━━━━━ INFORMATION SHOWN ━━━━━
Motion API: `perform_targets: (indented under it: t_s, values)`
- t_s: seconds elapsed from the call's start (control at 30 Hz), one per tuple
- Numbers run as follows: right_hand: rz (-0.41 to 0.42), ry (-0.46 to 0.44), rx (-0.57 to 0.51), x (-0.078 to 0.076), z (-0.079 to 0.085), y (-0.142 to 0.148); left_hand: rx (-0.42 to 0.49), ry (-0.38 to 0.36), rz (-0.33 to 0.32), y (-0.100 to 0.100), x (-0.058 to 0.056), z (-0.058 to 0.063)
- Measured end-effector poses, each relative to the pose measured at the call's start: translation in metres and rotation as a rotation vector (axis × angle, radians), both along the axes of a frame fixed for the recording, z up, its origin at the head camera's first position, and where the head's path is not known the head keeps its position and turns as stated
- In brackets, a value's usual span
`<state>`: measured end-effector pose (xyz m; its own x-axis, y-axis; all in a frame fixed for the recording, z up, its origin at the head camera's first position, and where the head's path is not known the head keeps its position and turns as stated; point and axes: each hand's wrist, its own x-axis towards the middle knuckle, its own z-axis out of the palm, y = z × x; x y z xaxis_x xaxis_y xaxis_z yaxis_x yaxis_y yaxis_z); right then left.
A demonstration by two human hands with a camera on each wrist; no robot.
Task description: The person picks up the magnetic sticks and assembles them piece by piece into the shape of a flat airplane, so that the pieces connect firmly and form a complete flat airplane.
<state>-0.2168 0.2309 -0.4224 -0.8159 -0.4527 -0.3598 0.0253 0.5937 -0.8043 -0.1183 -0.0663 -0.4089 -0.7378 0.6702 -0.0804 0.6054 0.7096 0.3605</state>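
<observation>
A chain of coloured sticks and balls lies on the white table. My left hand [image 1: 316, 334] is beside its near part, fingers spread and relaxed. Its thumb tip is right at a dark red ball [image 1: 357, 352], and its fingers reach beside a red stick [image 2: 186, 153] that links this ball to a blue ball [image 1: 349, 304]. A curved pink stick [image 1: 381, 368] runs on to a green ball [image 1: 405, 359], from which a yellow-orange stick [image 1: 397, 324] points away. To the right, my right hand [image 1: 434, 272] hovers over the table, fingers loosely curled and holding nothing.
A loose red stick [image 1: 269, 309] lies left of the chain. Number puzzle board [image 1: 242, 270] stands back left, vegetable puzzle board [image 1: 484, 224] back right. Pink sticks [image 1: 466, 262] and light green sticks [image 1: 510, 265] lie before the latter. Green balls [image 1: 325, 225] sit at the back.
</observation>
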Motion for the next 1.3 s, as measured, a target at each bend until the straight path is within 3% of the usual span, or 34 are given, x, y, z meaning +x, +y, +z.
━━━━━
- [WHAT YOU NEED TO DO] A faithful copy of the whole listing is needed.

- [COMPLETED TASK]
Motion API: `perform_targets: (indented under it: t_s, values)`
- t_s: seconds elapsed from the call's start (control at 30 Hz), one per tuple
- Numbers run as follows: right_hand: rz (-0.41 to 0.42), ry (-0.46 to 0.44), rx (-0.57 to 0.51), x (-0.078 to 0.076), z (-0.079 to 0.085), y (-0.142 to 0.148); left_hand: rx (-0.42 to 0.49), ry (-0.38 to 0.36), rz (-0.33 to 0.32), y (-0.100 to 0.100), x (-0.058 to 0.056), z (-0.058 to 0.063)
- Measured end-effector poses, each relative to the pose measured at the call's start: translation in metres and rotation as a rotation vector (axis × angle, radians), both along the axes of a frame fixed for the recording, z up, its origin at the head camera's first position, and where the head's path is not known the head keeps its position and turns as stated
- In brackets, a value's usual span
`<state>`: measured end-effector pose (xyz m; its own x-axis, y-axis; all in a frame fixed for the recording, z up, its origin at the head camera's first position, and where the head's path is not known the head keeps its position and turns as stated; point and axes: each hand's wrist, its own x-axis towards the middle knuckle, its own z-axis out of the palm, y = z × x; x y z xaxis_x xaxis_y xaxis_z yaxis_x yaxis_y yaxis_z); right then left.
A demonstration by two human hands with a camera on each wrist; no robot.
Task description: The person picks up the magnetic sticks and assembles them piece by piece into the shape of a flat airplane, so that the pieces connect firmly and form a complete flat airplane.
<state>-0.2168 0.2309 -0.4224 -0.8159 -0.4527 -0.3598 0.0253 0.5937 -0.8043 -0.1183 -0.0663 -0.4089 -0.7378 0.6702 -0.0804 0.6054 0.7096 0.3605</state>
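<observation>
A chain of coloured sticks and balls lies on the white table. My left hand [image 1: 316, 334] is beside its near part, fingers spread and relaxed. Its thumb tip is right at a dark red ball [image 1: 357, 352], and its fingers reach beside a red stick [image 2: 186, 153] that links this ball to a blue ball [image 1: 349, 304]. A curved pink stick [image 1: 381, 368] runs on to a green ball [image 1: 405, 359], from which a yellow-orange stick [image 1: 397, 324] points away. To the right, my right hand [image 1: 434, 272] hovers over the table, fingers loosely curled and holding nothing.
A loose red stick [image 1: 269, 309] lies left of the chain. Number puzzle board [image 1: 242, 270] stands back left, vegetable puzzle board [image 1: 484, 224] back right. Pink sticks [image 1: 466, 262] and light green sticks [image 1: 510, 265] lie before the latter. Green balls [image 1: 325, 225] sit at the back.
</observation>
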Motion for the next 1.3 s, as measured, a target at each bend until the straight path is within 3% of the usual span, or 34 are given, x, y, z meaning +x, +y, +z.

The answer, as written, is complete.